→ **TASK PROMPT**
Search the records below for the string "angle" and copy each line where it turns up.
====== SOURCE MATERIAL ======
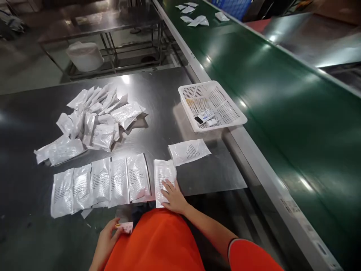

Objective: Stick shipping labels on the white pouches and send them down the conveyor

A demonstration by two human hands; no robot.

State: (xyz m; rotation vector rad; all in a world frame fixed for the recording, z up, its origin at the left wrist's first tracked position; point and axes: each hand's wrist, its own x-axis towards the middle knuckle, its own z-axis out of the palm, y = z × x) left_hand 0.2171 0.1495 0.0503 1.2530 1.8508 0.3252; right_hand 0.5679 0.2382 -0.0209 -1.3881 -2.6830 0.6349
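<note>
My right hand (174, 197) lies with fingers spread on a white plastic packet (163, 171) with dark printed lines, at the table's front edge. Low in the view, my left hand (108, 237) pinches a small pale label (126, 227) with print on it, close to the orange shirt. To the left of the touched packet, several similar packets (100, 181) lie side by side in a row, print upward. Another printed packet (188, 152) rests just behind my right hand, turned sideways.
A loose heap of white packets (103, 131) covers the table's back left. At the back right, a white perforated basket (225, 109) holds a small device with a dark screen (202, 117). A green conveyor belt (270, 98) runs along the right, with several packets (199, 20) far up it.
</note>
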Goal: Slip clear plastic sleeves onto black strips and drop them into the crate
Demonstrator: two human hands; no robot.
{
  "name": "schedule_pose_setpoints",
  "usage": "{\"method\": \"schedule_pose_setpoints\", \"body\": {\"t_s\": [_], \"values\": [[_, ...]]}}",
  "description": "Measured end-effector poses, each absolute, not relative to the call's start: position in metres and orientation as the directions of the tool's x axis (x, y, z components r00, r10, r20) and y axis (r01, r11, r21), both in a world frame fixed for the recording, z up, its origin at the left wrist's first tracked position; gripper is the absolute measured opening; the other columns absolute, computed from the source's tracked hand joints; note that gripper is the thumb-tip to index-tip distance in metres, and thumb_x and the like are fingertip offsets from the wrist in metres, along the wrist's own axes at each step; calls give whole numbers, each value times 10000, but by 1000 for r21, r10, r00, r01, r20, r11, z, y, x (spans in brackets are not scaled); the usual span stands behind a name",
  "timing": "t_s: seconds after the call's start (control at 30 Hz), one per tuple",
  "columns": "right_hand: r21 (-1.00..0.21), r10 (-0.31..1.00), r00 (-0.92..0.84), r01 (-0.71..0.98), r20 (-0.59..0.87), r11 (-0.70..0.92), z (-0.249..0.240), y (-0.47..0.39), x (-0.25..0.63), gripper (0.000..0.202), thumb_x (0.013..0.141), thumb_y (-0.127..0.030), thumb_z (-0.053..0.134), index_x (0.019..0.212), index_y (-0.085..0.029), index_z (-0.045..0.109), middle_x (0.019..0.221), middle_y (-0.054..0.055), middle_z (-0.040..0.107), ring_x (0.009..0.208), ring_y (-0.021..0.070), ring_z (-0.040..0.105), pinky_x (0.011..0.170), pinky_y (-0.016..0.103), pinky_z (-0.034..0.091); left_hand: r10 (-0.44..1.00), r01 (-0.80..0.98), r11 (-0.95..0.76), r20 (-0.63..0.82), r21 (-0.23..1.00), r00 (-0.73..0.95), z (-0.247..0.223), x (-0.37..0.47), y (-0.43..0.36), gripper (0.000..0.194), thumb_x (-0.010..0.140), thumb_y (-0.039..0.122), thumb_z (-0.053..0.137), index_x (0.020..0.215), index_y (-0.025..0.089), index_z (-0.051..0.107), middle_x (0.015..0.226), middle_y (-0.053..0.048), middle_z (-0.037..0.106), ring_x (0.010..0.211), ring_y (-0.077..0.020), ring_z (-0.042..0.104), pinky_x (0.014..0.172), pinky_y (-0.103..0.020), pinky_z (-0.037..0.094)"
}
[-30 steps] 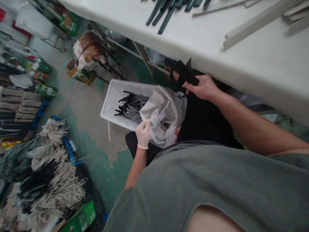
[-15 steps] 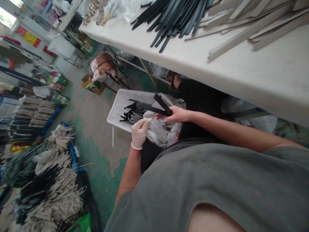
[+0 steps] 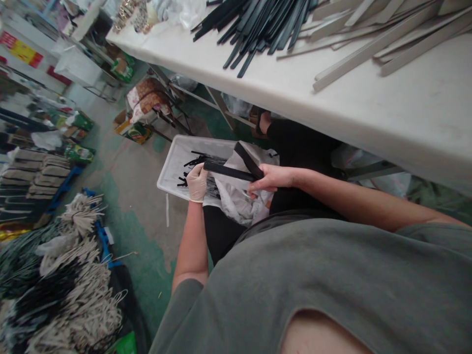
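A folded black strip (image 3: 230,171) spans the space between my two hands, bent into a V at its right end. My left hand (image 3: 197,183), in a white glove, has its fingers closed at the strip's left end. Bare, my right hand (image 3: 268,178) is wrapped round the bent end. Below them a white bin (image 3: 164,167) holds many thin black pieces (image 3: 195,160). A crumpled whitish bag (image 3: 239,196) lies over the bin's right side and my lap, under my right hand.
Along the top runs a white-covered table (image 3: 287,98) bearing dark strips (image 3: 254,29) and beige strips (image 3: 368,46). At left, cord bundles (image 3: 77,290) lie on a blue pallet (image 3: 103,241). A stool (image 3: 149,101) and a cardboard box (image 3: 132,130) stand beyond the bin.
My left hand has moved left and up from the bag to the strip's far end. The strip in my right hand now lies flatter. The whole view has shifted slightly.
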State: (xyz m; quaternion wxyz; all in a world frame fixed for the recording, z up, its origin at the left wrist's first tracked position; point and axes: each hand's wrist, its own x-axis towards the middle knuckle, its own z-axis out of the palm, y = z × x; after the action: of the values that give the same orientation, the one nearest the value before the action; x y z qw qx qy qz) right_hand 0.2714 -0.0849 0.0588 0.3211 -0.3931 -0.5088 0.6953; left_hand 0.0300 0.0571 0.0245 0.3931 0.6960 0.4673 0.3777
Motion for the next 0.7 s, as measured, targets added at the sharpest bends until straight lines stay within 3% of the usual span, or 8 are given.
{"method": "schedule_pose_setpoints", "body": {"t_s": [0.13, 0.23, 0.3, 0.37, 0.5, 0.57, 0.7], "values": [[-954, 824, -517, -45, -233, -298, 59, -80, 276, 297, 732, -403, 744, 760, -108, 756, 571, 0, 635, 367, 27, 314, 392, 219, 228, 948, 364, -196, 81, 911, 308, -6, 40, 76, 230, 813, 408, 680, 856, 186, 723, 918, -43, 733, 926, -191, 655, 931, -296, 477], [-943, 893, -370, -109, -256, -315, 48, -73, 274, 322, 775, -415, 711, 840, -105, 770, 415, -60, 455, 367, 45, 292, 397, 219, 222, 987, 450, -79, 8, 889, 158, -22, 44, 78, 269, 826, 446, 659, 799, 181, 695, 845, -42, 717, 877, -180, 654, 913, -294, 482], [-920, 926, -234, -190, -298, -344, 38, -68, 271, 356, 795, -423, 680, 903, -95, 768, 370, -88, 338, 368, 57, 275, 397, 218, 217, 997, 430, 9, -42, 903, 67, -30, 47, 65, 429, 892, 537, 530, 696, 179, 662, 736, -45, 684, 806, -178, 652, 870, -305, 498], [-884, 920, -145, -257, -364, -390, 30, -63, 267, 373, 780, -418, 673, 912, -80, 758, 363, -97, 295, 369, 59, 249, 391, 219, 206, 983, 353, 48, -107, 934, 150, -35, 52, 40, 519, 902, 592, 477, 649, 176, 653, 701, -55, 674, 786, -189, 659, 858, -324, 507], [-854, 894, -98, -265, -438, -448, 23, -56, 259, 353, 738, -399, 684, 868, -77, 744, 360, -93, 300, 372, 61, 245, 391, 224, 213, 834, 292, 58, -207, 955, 512, -37, 72, -18, 340, 781, 465, 724, 957, 175, 729, 983, -86, 732, 969, -233, 672, 944, -365, 486], [-861, 893, -105, -237, -438, -450, 22, -55, 256, 338, 725, -391, 689, 850, -82, 747, 362, -77, 346, 374, 64, 265, 392, 231, 212, 829, 349, 24, -214, 937, 517, -36, 82, -35, 337, 789, 398, 730, 1045, 179, 708, 1040, -95, 716, 1002, -241, 663, 962, -380, 473], [-862, 888, -121, -212, -444, -460, 20, -54, 255, 306, 708, -379, 699, 805, -93, 750, 364, -63, 389, 374, 63, 274, 390, 241, 197, 931, 464, -93, -88, 881, 354, -34, 85, -35, 426, 758, 378, 759, 1122, 191, 640, 1091, -82, 660, 1084, -243, 617, 1013, -384, 436]]}}
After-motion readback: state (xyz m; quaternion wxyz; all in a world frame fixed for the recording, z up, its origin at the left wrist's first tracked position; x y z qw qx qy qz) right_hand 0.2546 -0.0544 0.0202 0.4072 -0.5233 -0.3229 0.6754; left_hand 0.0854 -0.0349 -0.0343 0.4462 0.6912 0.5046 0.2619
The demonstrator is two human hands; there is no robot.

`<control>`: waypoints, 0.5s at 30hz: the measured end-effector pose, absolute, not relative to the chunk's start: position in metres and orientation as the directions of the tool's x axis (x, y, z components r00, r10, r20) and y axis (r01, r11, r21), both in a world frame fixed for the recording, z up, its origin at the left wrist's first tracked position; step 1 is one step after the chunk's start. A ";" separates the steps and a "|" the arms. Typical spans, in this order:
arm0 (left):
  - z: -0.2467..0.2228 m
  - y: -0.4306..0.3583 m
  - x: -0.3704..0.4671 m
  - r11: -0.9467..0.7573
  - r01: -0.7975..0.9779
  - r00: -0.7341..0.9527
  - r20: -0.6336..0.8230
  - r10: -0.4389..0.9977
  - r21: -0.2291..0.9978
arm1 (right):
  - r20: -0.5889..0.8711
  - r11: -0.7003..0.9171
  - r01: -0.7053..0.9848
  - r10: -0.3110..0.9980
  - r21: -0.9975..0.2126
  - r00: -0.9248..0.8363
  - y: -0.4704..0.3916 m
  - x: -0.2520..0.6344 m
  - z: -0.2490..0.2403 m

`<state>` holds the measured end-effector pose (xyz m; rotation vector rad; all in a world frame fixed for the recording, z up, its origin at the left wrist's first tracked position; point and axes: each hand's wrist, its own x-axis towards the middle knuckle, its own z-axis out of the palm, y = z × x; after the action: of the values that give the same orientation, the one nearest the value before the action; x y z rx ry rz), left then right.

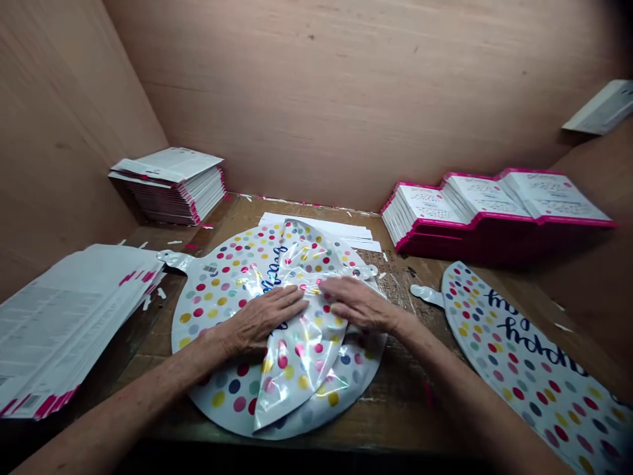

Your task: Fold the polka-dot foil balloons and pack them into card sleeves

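A round white foil balloon with coloured dots [222, 264] lies flat on the cardboard-covered table. On top of it rests a folded dotted foil balloon [297, 369] with part of some blue lettering showing. My left hand [262, 316] lies on the folded foil with its fingers stretched out. Just right of it, my right hand [359, 303] presses on the folded foil's right side, fingers spread a little. The fingertips of both hands are close together but apart.
White card packs stand at the back left [173, 185] and lie at the left [64, 316]. Pink-edged packs [484, 211] stand at the back right. Another dotted balloon [524, 356] lies at the right. White paper strips [341, 231] lie behind the round balloon, before a wooden wall [321, 99].
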<state>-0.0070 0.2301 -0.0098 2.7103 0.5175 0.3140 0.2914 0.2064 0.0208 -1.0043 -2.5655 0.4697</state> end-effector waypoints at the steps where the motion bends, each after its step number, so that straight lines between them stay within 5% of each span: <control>1: -0.011 0.231 -0.011 -0.843 0.325 0.899 0.137 0.416 0.429 | 0.153 0.689 0.579 0.691 -0.437 -0.707 0.199 0.294 0.015; 5: 0.000 0.238 -0.020 -0.643 0.410 0.812 0.063 0.581 0.647 | 0.208 0.667 0.571 0.718 -0.480 -0.664 0.154 0.306 0.005; 13: 0.040 0.258 -0.014 -0.422 0.439 0.774 -0.095 0.626 0.793 | 0.469 0.698 0.711 0.657 -0.085 -0.590 0.171 0.315 -0.012; 15: 0.043 0.259 -0.015 -0.378 0.439 0.768 -0.122 0.628 0.815 | 0.408 0.755 0.647 0.627 -0.109 -0.663 0.193 0.324 -0.012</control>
<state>-0.0146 0.2592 0.0434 2.0327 0.7997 0.2572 0.3243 0.1925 -0.0117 -0.9688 -2.5280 -0.0621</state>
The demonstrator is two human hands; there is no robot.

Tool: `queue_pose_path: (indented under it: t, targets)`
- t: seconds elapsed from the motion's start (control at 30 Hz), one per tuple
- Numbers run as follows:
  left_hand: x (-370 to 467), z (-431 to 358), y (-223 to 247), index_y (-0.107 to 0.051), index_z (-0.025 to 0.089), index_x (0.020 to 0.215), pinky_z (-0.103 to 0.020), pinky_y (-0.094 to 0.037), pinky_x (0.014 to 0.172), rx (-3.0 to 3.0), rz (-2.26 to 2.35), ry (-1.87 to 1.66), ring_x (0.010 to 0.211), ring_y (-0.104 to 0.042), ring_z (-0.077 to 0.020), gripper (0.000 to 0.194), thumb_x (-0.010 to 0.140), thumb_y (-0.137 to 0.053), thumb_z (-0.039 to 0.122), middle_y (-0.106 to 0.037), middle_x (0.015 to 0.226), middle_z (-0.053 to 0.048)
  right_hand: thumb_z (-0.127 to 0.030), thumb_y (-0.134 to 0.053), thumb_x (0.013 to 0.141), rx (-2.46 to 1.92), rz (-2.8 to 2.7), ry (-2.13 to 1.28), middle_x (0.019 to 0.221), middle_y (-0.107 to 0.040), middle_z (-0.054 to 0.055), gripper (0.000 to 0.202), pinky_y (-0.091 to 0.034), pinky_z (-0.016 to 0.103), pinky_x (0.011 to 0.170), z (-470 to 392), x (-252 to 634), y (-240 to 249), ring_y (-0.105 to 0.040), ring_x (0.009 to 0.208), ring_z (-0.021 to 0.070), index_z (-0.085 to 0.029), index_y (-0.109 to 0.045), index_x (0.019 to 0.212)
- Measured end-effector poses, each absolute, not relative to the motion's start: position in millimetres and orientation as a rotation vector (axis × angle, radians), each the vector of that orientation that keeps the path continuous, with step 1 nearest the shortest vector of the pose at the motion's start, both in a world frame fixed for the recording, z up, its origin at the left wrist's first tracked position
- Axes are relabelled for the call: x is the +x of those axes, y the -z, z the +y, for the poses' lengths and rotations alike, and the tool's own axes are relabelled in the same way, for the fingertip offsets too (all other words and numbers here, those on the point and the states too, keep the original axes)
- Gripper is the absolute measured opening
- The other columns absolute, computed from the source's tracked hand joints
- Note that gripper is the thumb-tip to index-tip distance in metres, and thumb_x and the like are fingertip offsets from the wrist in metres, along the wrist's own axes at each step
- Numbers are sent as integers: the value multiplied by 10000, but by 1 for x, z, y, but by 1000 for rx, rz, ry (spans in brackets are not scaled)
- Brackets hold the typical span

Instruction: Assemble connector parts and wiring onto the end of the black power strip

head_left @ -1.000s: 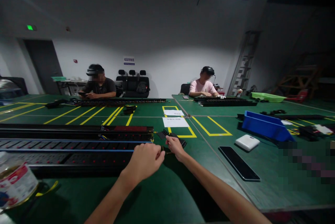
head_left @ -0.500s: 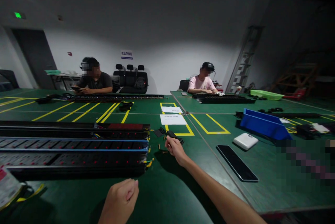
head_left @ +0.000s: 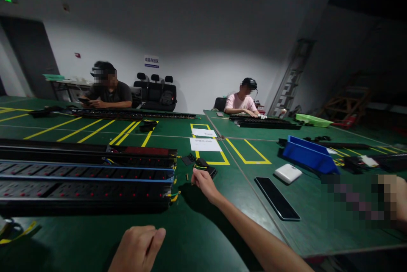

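My right hand (head_left: 205,185) is stretched out over the green table, its thumb and fingers pinched at a small brass-coloured screw, mostly covered by the fingertips. Another screw (head_left: 187,176) lies just left of these fingers. Right behind the hand are a black block-like part (head_left: 210,171) and a flat black piece (head_left: 188,159). My left hand (head_left: 140,246) is closed in a fist low in front; its inside is hidden. Long black socket strips (head_left: 95,191), some with blue edges and red dots, lie to the left, yellow-green wires (head_left: 174,195) at their ends.
Right of my arm lie a dark phone (head_left: 276,198), a white case (head_left: 288,173) and a blue bin (head_left: 310,155). White papers (head_left: 205,144) lie inside yellow tape lines. Two people (head_left: 108,90) sit across the table. A blurred-out hand shows at the right edge.
My right hand has come down to the screw that lay by its fingertips. The left stays closed. The view has shifted slightly, and more shows at the right edge.
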State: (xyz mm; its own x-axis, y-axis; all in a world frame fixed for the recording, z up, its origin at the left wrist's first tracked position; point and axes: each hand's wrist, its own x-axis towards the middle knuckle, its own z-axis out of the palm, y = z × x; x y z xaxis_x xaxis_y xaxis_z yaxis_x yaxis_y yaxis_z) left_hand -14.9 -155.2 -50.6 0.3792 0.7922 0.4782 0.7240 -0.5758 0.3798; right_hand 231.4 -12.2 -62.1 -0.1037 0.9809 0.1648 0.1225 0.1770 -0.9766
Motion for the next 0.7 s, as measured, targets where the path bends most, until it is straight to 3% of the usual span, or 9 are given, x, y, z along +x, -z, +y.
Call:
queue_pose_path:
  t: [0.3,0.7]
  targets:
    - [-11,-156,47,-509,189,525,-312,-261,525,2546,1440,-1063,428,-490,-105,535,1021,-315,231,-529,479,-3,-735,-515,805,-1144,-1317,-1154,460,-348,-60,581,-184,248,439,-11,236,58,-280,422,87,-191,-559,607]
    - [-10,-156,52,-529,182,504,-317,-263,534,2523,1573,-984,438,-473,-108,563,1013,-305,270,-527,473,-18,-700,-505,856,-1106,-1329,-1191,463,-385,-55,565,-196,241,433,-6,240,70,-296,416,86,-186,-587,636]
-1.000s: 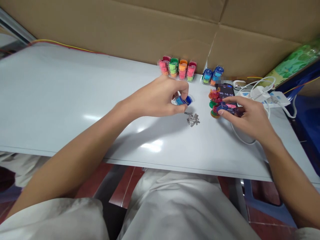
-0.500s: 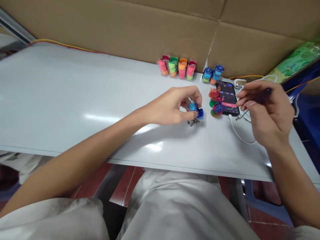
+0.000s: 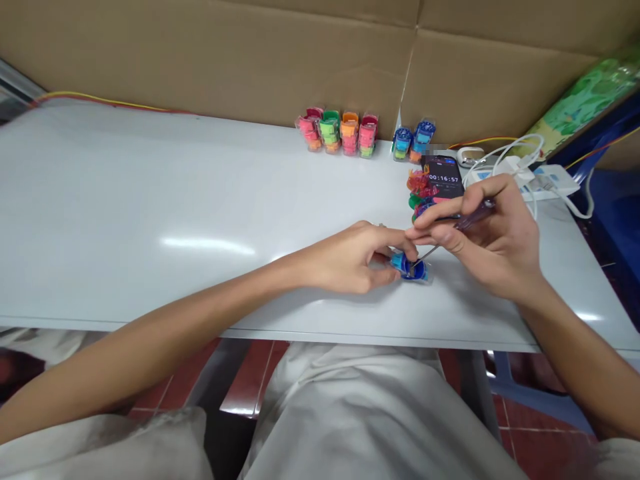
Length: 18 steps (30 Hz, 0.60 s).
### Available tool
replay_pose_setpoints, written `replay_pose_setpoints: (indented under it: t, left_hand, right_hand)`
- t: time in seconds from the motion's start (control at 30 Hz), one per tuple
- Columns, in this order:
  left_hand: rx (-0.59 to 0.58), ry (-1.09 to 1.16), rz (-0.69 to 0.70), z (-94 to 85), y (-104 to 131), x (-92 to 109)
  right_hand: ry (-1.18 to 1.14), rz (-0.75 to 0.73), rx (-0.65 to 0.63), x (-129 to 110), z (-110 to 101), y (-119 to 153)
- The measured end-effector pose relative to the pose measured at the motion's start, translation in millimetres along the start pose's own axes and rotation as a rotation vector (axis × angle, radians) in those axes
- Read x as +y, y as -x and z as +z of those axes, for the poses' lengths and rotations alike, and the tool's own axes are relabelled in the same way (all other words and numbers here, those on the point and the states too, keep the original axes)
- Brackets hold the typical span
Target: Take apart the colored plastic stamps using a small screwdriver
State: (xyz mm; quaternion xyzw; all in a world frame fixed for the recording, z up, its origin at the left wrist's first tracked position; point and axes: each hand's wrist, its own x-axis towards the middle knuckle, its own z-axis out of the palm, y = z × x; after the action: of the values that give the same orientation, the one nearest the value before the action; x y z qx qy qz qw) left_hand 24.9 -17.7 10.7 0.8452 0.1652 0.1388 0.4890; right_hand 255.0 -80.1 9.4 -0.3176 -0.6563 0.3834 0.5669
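My left hand (image 3: 370, 260) holds a small blue plastic piece (image 3: 414, 268) down on the white table (image 3: 150, 200), fingers pinched at its left end. In my right hand (image 3: 490, 240) is a screwdriver (image 3: 475, 217) with a dark purple handle. Its thin shaft slants down to the left, and the tip meets the inside of the blue piece. Just behind my right fingertips lie loose coloured plastic parts (image 3: 417, 181), partly hidden by that hand.
Four stacks of coloured pieces (image 3: 350, 133) and two blue ones (image 3: 413, 141) stand along the cardboard wall (image 3: 250, 60). A phone (image 3: 443, 175), an earphone case (image 3: 471, 157), white cables and a power strip (image 3: 557, 179) are at the right.
My left hand has lowered the blue piece onto the table nearer to me. My right hand has moved left with the screwdriver, whose tip now meets the piece.
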Motion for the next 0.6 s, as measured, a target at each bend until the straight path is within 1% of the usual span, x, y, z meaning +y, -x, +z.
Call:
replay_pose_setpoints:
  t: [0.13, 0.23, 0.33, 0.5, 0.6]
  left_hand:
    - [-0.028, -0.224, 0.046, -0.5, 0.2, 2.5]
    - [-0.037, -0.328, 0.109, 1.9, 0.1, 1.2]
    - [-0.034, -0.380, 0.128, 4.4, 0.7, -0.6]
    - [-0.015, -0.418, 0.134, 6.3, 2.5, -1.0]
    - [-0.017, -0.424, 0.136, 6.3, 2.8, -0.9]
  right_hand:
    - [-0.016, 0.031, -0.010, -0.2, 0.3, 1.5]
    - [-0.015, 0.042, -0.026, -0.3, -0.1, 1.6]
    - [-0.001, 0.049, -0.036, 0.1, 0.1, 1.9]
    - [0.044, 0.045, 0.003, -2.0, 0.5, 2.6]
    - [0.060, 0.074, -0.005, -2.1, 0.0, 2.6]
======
→ **WRITTEN ANSWER**
- Measured end-effector poses, each absolute, not relative to the motion's start: position in millimetres and orientation as a rotation vector (axis × angle, radians), each the vector of that orientation that keeps the path continuous, with step 1 nearest the shortest vector of the pose at the motion's start, both in a world frame fixed for the recording, z up, its origin at the left wrist's first tracked position
- The measured end-effector pose relative to the pose measured at the motion's start, translation in millimetres along the start pose's own axes and rotation as a rotation vector (axis × angle, radians) in those axes

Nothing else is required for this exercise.